EXERCISE GOAL:
Please repeat the lines below, exactly and only, from the one that holds "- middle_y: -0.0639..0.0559" through the one that holds "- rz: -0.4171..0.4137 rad".

SOURCE DATA:
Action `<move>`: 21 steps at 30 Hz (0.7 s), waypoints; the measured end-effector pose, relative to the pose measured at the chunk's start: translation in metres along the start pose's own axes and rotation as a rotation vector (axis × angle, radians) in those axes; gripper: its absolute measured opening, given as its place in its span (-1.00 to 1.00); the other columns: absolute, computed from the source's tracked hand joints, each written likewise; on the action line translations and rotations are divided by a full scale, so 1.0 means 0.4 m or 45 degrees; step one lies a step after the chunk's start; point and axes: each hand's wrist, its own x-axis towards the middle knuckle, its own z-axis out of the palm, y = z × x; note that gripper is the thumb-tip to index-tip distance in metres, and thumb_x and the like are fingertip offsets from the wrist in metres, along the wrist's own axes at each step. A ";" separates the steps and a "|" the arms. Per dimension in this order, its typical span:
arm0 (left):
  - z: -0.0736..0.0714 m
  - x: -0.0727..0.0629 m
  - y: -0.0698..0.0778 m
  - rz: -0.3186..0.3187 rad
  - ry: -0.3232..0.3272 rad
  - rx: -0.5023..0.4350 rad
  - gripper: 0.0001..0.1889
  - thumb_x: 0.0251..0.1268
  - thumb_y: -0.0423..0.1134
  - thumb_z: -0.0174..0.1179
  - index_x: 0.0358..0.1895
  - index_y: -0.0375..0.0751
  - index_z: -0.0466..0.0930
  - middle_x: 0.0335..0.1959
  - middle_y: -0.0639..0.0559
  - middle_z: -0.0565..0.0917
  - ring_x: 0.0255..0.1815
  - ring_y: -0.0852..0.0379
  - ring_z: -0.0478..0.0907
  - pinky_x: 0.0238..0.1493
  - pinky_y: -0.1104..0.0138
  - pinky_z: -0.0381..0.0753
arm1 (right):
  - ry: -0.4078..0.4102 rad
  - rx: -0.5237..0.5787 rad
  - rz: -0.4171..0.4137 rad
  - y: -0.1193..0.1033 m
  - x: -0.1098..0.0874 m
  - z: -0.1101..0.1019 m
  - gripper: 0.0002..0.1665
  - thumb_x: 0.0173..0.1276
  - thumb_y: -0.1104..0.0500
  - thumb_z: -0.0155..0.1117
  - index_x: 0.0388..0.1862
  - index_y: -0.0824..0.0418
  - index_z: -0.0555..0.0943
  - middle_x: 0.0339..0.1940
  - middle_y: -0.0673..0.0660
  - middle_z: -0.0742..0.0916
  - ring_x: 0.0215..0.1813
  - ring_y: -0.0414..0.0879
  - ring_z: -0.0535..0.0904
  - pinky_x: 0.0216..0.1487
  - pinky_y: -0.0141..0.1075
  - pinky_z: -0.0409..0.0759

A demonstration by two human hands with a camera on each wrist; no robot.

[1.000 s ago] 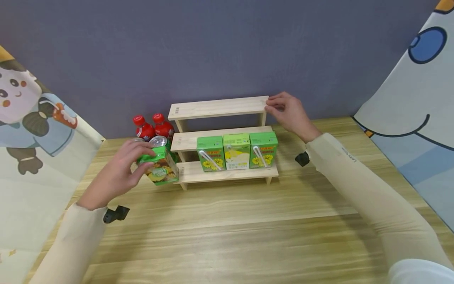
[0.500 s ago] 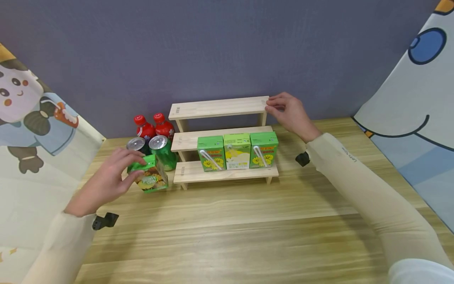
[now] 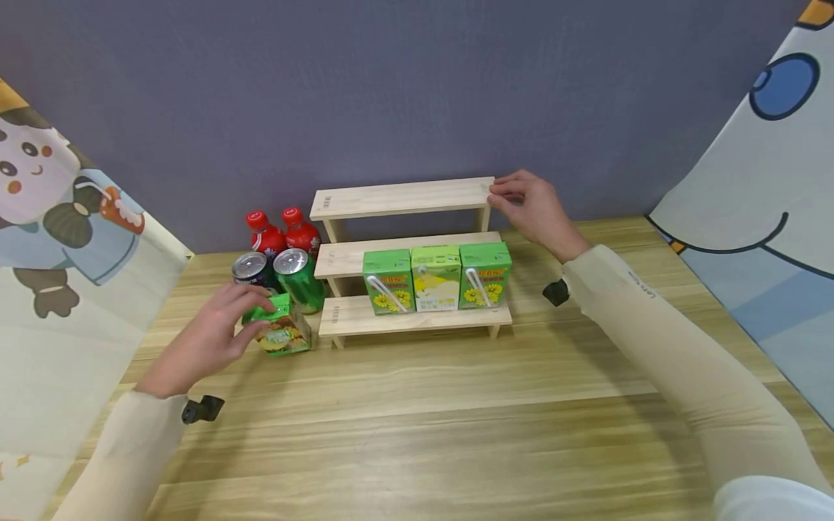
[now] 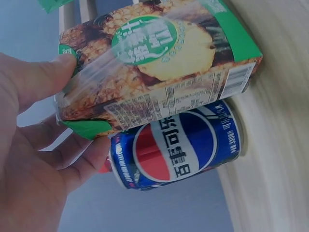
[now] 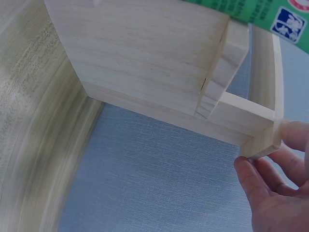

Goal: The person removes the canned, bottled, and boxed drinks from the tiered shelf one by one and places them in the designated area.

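Observation:
My left hand (image 3: 211, 333) pinches the top of a green pineapple juice carton (image 3: 287, 336) at the left of the shelf, thumb on the near side. In the left wrist view the pineapple picture on the carton (image 4: 164, 53) faces the camera, and a blue Pepsi can (image 4: 176, 150) stands right behind it. At the other side, my right hand (image 3: 534, 213) grips the right end of the top board of a three-step wooden shelf (image 3: 404, 197). The right wrist view shows thumb and fingers on either side of that board's end (image 5: 263, 142).
Three juice cartons (image 3: 436, 278) stand in a row on the shelf's lowest step. Left of the shelf are a green can (image 3: 300, 278), the dark blue can (image 3: 250, 268) and two red-capped bottles (image 3: 302, 233). A grey wall (image 3: 417, 87) rises behind.
My left hand has brought the pineapple juice carton left and down, away from the shelf's left end, to in front of the cans, then slightly right. My right hand stays on the shelf.

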 end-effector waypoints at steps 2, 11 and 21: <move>0.006 0.000 -0.003 -0.010 -0.001 0.001 -0.66 -0.12 -0.56 0.40 -0.25 -0.19 0.55 -0.06 -0.09 0.56 0.03 -0.08 0.41 -0.04 0.06 0.40 | 0.004 -0.004 0.007 0.000 0.000 0.001 -0.58 0.37 0.06 0.20 0.06 0.32 0.60 0.06 0.14 0.55 0.06 0.00 0.53 0.11 -0.24 0.47; 0.024 0.003 -0.013 -0.057 0.032 0.001 -0.67 -0.09 -0.51 0.41 -0.24 -0.16 0.54 -0.04 -0.10 0.57 0.06 -0.11 0.41 -0.01 0.02 0.38 | 0.029 0.016 -0.011 0.002 0.000 0.001 -0.59 0.36 0.07 0.21 0.05 0.34 0.61 0.05 0.16 0.55 0.06 0.02 0.53 0.11 -0.23 0.47; 0.047 0.013 -0.019 0.029 0.100 0.041 -0.62 -0.21 -0.52 0.47 -0.26 -0.21 0.54 -0.11 -0.07 0.51 0.02 -0.13 0.33 0.02 0.07 0.31 | 0.033 0.006 -0.030 0.005 0.000 0.003 -0.61 0.37 0.09 0.20 0.04 0.33 0.61 0.05 0.13 0.56 0.04 -0.02 0.53 0.09 -0.27 0.48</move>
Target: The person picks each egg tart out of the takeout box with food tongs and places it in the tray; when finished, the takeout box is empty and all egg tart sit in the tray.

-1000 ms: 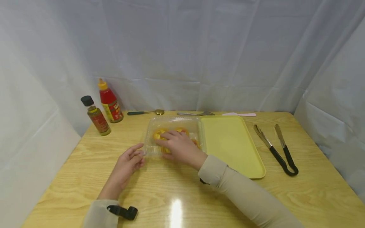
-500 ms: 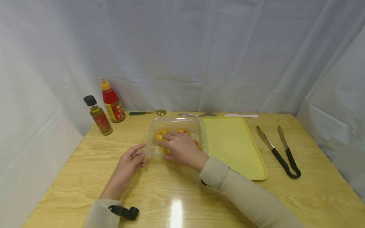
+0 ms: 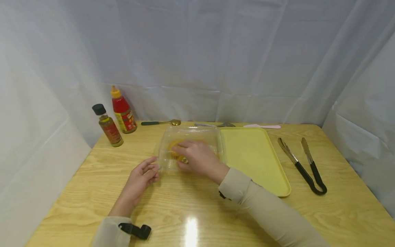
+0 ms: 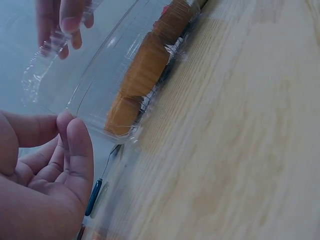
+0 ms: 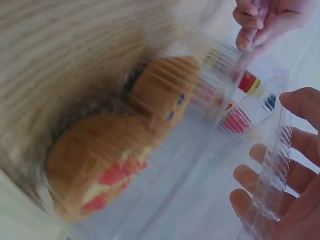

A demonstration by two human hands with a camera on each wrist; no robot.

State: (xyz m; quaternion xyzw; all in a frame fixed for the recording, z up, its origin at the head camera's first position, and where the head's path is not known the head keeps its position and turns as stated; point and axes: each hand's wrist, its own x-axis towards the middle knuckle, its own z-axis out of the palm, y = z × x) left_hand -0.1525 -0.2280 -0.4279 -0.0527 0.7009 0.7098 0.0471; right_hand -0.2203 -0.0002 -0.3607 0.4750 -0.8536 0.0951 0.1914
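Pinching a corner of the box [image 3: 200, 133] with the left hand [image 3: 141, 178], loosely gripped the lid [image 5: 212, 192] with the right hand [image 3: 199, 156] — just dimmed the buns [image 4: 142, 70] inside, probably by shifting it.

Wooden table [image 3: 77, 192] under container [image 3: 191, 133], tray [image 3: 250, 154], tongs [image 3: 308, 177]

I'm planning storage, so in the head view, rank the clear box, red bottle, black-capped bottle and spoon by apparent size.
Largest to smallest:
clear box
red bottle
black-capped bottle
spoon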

EXPECTED ANSWER:
  - middle_y: -0.0639..0.0559
  - middle_z: -0.0565..0.0917
  - ring_x: 0.0255..0.1815
  - ring_y: -0.0852..0.0379
  - ring_z: -0.0478..0.0907
  - pinky_x: 0.0238..0.1493
  - pinky_y: -0.1104..0.0138
  - pinky_z: -0.0381..0.0753
arm1 (right):
  - ry: -0.4078..0.4102 rad
  - rx: -0.5237..0.5787 rad
  - rz: -0.4171..0.4137 rad

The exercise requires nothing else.